Photoblog zjebał, bo jak wiadomo zdjęcia z 24 mają cudowna jakość ;P
Zawsze mimowolnie się usmiecham, gdy nawinie mi sie jakies zdjęcie stamtąd ;]
Tam u góry-początek poloneza i cieszenie sie do partnera ;D Hah dobrze było, o dziwo.
Hmm podoba mi sie ostatni czas.
Dla większego szczęścia olałam dziś szkołę.

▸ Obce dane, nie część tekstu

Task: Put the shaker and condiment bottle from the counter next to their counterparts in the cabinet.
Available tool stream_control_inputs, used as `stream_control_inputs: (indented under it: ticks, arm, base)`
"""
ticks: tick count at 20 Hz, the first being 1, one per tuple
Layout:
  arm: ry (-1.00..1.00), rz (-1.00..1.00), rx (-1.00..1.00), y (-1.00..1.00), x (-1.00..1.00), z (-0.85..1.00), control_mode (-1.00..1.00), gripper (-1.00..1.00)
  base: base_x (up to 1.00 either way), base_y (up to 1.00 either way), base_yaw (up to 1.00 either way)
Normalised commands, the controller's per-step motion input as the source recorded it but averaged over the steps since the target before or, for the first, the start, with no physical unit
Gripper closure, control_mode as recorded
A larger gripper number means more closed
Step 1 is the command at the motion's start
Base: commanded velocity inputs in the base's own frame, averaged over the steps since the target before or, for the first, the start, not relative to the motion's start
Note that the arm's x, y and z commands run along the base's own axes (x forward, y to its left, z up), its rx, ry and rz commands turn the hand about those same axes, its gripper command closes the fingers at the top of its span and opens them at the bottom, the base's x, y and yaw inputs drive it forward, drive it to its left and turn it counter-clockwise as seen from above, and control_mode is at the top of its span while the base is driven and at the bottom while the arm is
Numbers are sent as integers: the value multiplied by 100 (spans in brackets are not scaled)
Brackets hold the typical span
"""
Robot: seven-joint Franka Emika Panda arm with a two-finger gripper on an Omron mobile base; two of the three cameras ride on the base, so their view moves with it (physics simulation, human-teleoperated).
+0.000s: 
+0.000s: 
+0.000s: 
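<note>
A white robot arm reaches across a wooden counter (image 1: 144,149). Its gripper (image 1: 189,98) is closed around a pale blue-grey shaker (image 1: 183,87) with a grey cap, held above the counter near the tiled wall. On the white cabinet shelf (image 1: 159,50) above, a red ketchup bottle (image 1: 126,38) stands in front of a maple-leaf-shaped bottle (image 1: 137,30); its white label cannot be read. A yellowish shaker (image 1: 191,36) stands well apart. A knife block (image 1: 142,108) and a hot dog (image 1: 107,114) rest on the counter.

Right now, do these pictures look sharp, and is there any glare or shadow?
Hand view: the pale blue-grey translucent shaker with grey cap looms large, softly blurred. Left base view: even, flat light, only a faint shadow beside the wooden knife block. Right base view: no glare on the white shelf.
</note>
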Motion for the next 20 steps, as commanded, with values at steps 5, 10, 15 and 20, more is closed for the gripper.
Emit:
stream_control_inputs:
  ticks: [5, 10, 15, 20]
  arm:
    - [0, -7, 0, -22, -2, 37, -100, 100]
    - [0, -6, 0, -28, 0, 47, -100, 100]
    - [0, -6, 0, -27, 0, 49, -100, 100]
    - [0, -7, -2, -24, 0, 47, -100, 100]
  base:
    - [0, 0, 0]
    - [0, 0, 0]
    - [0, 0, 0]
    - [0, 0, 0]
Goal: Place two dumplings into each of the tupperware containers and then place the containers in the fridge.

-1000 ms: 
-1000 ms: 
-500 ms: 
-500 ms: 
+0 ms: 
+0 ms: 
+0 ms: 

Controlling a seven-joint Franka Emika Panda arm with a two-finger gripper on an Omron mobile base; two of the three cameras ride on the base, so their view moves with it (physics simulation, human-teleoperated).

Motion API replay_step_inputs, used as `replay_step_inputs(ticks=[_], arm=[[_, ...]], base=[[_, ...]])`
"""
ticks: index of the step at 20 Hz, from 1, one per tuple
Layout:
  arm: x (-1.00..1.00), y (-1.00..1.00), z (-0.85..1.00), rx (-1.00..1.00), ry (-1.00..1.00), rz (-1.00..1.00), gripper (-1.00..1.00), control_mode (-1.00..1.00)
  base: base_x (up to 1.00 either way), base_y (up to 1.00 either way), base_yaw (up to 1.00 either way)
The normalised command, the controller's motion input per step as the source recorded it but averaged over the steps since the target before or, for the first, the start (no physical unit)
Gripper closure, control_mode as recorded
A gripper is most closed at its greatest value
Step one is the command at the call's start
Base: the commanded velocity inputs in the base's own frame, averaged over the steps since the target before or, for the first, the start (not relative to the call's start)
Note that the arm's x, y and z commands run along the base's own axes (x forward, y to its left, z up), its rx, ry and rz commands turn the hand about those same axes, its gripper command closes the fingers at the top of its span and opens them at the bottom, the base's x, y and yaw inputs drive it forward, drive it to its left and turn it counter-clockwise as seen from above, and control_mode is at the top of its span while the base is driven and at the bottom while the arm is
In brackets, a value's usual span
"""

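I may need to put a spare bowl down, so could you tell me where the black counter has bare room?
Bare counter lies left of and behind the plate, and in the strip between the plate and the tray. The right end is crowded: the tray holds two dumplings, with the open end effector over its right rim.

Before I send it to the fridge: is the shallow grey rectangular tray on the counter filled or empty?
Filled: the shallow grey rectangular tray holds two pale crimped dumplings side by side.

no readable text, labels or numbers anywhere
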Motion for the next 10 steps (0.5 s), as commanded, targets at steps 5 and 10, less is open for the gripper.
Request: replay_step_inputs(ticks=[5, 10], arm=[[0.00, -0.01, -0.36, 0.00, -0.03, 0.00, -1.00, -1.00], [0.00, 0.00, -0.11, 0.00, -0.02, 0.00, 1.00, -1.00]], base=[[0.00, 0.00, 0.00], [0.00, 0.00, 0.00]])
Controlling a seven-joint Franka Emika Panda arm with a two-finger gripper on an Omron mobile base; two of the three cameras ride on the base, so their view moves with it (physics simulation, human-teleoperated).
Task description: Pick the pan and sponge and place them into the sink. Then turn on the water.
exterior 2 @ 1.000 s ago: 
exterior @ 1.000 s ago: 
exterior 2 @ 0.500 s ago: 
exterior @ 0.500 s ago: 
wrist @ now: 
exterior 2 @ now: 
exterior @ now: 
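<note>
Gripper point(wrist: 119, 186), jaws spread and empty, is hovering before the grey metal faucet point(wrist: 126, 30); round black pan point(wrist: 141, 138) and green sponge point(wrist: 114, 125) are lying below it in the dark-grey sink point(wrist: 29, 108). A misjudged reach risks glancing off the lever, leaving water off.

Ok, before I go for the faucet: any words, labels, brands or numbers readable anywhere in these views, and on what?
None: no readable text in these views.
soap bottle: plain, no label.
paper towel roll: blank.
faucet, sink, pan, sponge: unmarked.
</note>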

Spało mi się wspaniale jak nigdy.
A moje sny.. heh warte przeanalizowania?
Wszystko jakos łączy się w całość mojego umysłu, tęsknot, obaw.
Ale żeby ugryzł mnie smok, będący chomikiem mojej cioci?
Wnioskując.. o smokach rozmawialiśmy wczoraj- haha troche nie pasuje, żeby miały zjeść własnie mnie, nie?
A ciocia? no cóż, tęskno...Potrzebuję wakacji, Kuźwa!
Dziwnych sytuacji było dużo więcej, one potwierdzają tylko jak bardzo zryty mózg mam.
Dawno nie miałam czasu tak posiedzieć i pomarzyć ;]
Dobrze czasem zrobic sobie taki dzień.